MET gestaltet zum ersten Mal den Blasiussegen in der Jesuitenkirche mit der Lobpreisgruppe „Mattanja“ und mit der Möglichkeit, bei Segnungsteams für persönliche Anliegen beten zu lassen.
Unter der Leitung von Pater Fritz Kretz SJ von der Beratungsstelle „Offene Tür“ bildet sich die „Seelsorgegruppe“, nachdem einige MET-ler bei der IGNIS-Akademie für Christliche Psychologie an einer Schulung für Laienseelsorger teilgenommen haben.
Die Dienstgruppe Öffentlichkeitsarbeit entsteht und bringt zukünftig viermal jährlich den MET-Rundbrief heraus.
Die Dienstgruppe Gebet bietet jeden Monat eine Anbetungsstunde an.
Statt zu den großen Gesamt-Leiterrunden treffen sich die Gruppenleiter zum Austausch in kleineren Patenrunden.
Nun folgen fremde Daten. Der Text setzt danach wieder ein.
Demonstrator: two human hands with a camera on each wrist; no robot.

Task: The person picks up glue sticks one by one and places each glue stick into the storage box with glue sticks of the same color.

Die Kryptagottesdienste müssen aus Platzmangel in die Jesuitenkirche verlegt werden und heißen zukünftig „MET-Gottesdienste“.
Im Frühjahr findet ein Dekanats-Glaubenskurs erstmals an zwei aufeinanderfolgenden Wochenenden statt.
MET führt den ersten Gemeinde-Glaubenskurs in Maria-Hilf auf dem Almenhof durch.
Vier Vertiefungsseminare werden angeboten: „Fastenzeit – Impulse zu Ostern“, „Der ANGELOS-Weg“ (Freundschaftsevangelisierung), „Stille Zeit“ sowie von der Dienstgruppe „Ehe und Familie“ „Unterschiede Mann-Frau und Kommunikation – Mehr als ein Gespräch?”.
Die Dienstgruppe „Konzerte“ organisiert ein Gospelkonzert mit „Chorlight“, zu dem 700 Besucher kommen. Alle christlichen Gruppierungen aus Mannheim können sich dabei auf einer Infomeile präsentieren.
Die Diakone der Erzdiözese besuchen MET, um sich über die Evangelisierungsarbeit zu informieren. Seither kommt jedes Jahr der jeweilige Ausbildungskurs zu einer Begegnung nach Mannheim.